وَلْتَكُن مِّنكُمْ أُمَّةٌ يَدْعُونَ إِلَى الْخَيْرِ وَيَأْمُرُونَ بِالْمَعْرُوفِ وَيَنْهَوْنَ عَنِ الْمُنكَرِ ۚ وَأُولَٰئِكَ هُمُ الْمُفْلِحُونَ
Artinya: "Dan hendaklah ada di antara kamu segolongan umat yang menyeru kepada kebajikan, menyuruh kepada yang ma'ruf dan mencegah dari yang munkar; merekalah orang-orang yang beruntung." (TQS. Ali Imran: 104)
Ayat ini merupakan landasan moral yang harus dijadikan pedoman dalam setiap kebijakan dan tindakan, baik dalam skala individu maupun kolektif. Jika nilai-nilai tersebut dapat diintegrasikan ke dalam kehidupan sehari-hari, maka masyarakat akan mampu membangun tatanan sosial yang tidak hanya berdasarkan pertimbangan material semata, tetapi juga didasari oleh keadilan, kasih sayang, dan kepedulian terhadap sesama.

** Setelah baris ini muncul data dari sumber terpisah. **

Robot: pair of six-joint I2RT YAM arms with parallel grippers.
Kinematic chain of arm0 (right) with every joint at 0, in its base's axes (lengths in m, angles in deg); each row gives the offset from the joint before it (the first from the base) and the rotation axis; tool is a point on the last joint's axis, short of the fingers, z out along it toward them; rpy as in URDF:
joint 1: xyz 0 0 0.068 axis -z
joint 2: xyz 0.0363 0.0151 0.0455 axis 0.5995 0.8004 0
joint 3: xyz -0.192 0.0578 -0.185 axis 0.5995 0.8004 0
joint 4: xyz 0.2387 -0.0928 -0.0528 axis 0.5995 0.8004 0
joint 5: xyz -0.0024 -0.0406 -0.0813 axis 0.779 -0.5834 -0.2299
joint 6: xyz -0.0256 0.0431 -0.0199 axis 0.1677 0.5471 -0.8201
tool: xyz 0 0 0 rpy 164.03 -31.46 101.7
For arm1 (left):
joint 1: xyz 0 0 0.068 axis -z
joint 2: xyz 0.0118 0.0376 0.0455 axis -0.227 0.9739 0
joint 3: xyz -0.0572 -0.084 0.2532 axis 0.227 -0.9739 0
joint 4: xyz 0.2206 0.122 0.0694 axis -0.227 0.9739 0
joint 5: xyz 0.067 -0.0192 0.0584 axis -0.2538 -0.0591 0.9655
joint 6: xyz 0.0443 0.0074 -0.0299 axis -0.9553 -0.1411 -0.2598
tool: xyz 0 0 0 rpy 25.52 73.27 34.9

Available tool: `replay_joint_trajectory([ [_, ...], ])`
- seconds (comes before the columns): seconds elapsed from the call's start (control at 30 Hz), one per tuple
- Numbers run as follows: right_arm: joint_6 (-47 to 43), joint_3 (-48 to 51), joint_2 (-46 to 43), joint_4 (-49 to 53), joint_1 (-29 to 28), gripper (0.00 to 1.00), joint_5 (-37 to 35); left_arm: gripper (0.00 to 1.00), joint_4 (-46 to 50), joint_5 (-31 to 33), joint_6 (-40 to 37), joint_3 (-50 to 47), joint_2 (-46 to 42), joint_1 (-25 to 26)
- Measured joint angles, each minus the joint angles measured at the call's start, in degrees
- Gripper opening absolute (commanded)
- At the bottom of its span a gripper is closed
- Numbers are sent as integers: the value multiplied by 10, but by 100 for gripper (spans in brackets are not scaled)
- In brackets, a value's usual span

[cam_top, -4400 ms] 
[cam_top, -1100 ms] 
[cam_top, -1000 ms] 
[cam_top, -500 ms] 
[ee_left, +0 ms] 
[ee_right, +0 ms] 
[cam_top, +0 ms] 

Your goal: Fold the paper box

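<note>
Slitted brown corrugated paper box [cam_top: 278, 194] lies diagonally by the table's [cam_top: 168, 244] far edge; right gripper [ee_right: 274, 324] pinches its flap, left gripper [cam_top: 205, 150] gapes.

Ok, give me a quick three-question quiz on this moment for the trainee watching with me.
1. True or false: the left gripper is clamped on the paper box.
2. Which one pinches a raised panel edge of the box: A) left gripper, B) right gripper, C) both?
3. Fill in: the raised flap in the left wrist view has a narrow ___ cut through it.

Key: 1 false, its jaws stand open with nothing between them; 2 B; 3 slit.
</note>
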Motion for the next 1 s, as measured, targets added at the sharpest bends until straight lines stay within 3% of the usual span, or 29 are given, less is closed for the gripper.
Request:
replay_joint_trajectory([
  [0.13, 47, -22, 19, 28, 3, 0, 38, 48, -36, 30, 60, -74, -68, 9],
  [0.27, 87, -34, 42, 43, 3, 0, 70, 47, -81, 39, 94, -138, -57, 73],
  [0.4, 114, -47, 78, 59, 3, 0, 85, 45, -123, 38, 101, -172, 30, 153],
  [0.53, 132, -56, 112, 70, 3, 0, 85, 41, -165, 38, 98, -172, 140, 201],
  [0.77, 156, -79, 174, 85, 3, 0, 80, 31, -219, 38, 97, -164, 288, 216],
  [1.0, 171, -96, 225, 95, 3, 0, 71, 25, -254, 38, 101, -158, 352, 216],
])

Dalam menghadapi kompleksitas kehidupan modern yang sarat dengan dinamika kekuasaan dan kepentingan duniawi, pemulihan peran Al Qur'an sebagai pedoman hidup menjadi suatu keharusan. Umat Islam dituntut untuk tidak sekadar merayakan peringatan turunnya Al Qur'an sebagai agenda seremonial, melainkan mengaktualisasikan ajarannya dalam setiap aspek kehidupan. Hanya dengan demikian, nilai-nilai keislaman yang mendalam dapat menyatu dengan upaya menciptakan peradaban yang adil, sejahtera, dan bermartabat bagi seluruh umat manusia.
Dan semua ini akan terwujud dengan diterapkannya sistem Islam Kafah yang menyeluruh disetiap aspek kehidupan.